[[ Information supplied open ]]

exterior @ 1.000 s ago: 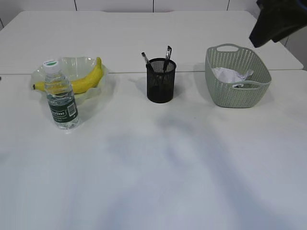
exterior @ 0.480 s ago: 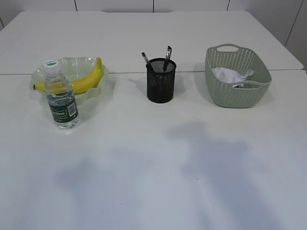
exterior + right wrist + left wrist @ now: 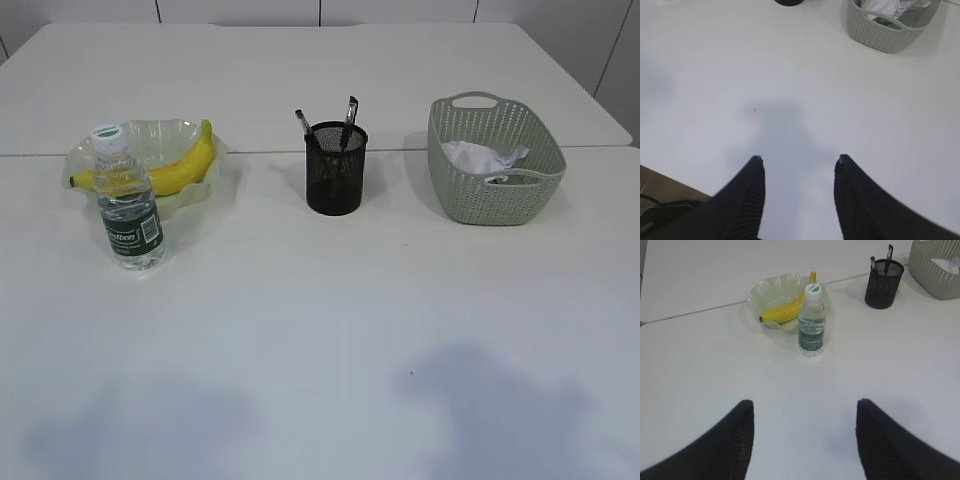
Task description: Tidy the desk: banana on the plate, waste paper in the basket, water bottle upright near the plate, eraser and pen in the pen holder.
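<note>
The banana (image 3: pixel 170 170) (image 3: pixel 785 311) lies in the pale green plate (image 3: pixel 150 135) (image 3: pixel 762 290) at the left of the desk (image 3: pixel 330 300). The water bottle (image 3: pixel 128 205) (image 3: pixel 812 326) stands upright just in front of the plate. Two pens (image 3: pixel 349 113) (image 3: pixel 888 252) stick out of the black mesh pen holder (image 3: pixel 335 170) (image 3: pixel 883 284). The eraser is hidden. White waste paper (image 3: pixel 478 157) (image 3: pixel 885 7) sits in the green basket (image 3: pixel 495 195) (image 3: pixel 880 32). My left gripper (image 3: pixel 803 404) and right gripper (image 3: pixel 799 161) both hover open and empty above bare desk, out of the exterior view.
A seam (image 3: pixel 270 152) runs across the desk behind the objects. The near desk edge with floor below shows at the lower left of the right wrist view (image 3: pixel 660 182). Arm shadows (image 3: pixel 490 390) fall on the front of the desk.
The dark arm at the top right of the exterior view a second ago has left the frame. The arm shadows on the desk have slid toward the front edge.
</note>
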Robot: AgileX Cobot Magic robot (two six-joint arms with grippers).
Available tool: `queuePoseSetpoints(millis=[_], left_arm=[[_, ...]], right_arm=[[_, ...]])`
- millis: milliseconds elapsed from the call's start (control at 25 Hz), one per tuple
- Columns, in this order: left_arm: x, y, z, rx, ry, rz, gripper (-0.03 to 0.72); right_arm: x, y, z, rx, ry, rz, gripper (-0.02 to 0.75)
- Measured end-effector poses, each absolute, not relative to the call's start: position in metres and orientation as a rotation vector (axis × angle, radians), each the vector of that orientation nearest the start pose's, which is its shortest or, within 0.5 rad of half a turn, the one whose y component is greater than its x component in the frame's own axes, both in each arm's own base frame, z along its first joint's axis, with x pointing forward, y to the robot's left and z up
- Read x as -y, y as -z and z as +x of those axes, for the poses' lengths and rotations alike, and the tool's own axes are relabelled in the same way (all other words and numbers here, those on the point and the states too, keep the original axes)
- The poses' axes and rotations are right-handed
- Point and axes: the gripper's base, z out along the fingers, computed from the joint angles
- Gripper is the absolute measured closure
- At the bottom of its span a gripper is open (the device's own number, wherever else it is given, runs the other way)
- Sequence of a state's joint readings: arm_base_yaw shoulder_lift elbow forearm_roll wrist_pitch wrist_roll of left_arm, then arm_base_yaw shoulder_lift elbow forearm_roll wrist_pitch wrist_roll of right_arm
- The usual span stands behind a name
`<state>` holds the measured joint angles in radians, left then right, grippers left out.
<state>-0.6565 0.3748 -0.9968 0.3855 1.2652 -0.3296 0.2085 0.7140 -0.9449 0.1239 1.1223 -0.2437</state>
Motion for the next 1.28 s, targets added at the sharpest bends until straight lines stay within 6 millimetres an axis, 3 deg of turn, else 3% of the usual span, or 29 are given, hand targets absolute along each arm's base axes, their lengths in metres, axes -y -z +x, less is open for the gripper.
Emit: queuePoseSetpoints(millis=[280, 560, 760, 1040, 1280], left_arm=[[-0.038, -0.383, 0.002, -2.012, 0.181, 0.254, 0.230], [-0.029, -0.338, 0.001, -2.089, 0.240, 0.313, 0.244], [-0.024, -0.311, 0.000, -2.039, 0.320, 0.333, 0.266], [-0.020, -0.286, 0.002, -2.049, 0.332, 0.353, 0.272], [-0.015, -0.282, 0.000, -2.063, 0.364, 0.427, 0.272]], right_arm=[[-0.023, -0.353, 0.056, -2.220, -0.154, -0.507, 0.396], [-0.019, -0.324, 0.022, -2.145, -0.195, -0.501, 0.398], [-0.019, -0.301, -0.001, -2.083, -0.247, -0.516, 0.399], [-0.017, -0.277, -0.016, -2.037, -0.253, -0.521, 0.400], [-0.016, -0.275, -0.017, -2.037, -0.250, -0.522, 0.400]])
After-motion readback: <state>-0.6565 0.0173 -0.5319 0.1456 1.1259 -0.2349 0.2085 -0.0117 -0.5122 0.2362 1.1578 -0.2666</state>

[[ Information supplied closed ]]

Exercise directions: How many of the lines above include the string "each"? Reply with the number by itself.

Exercise response: 2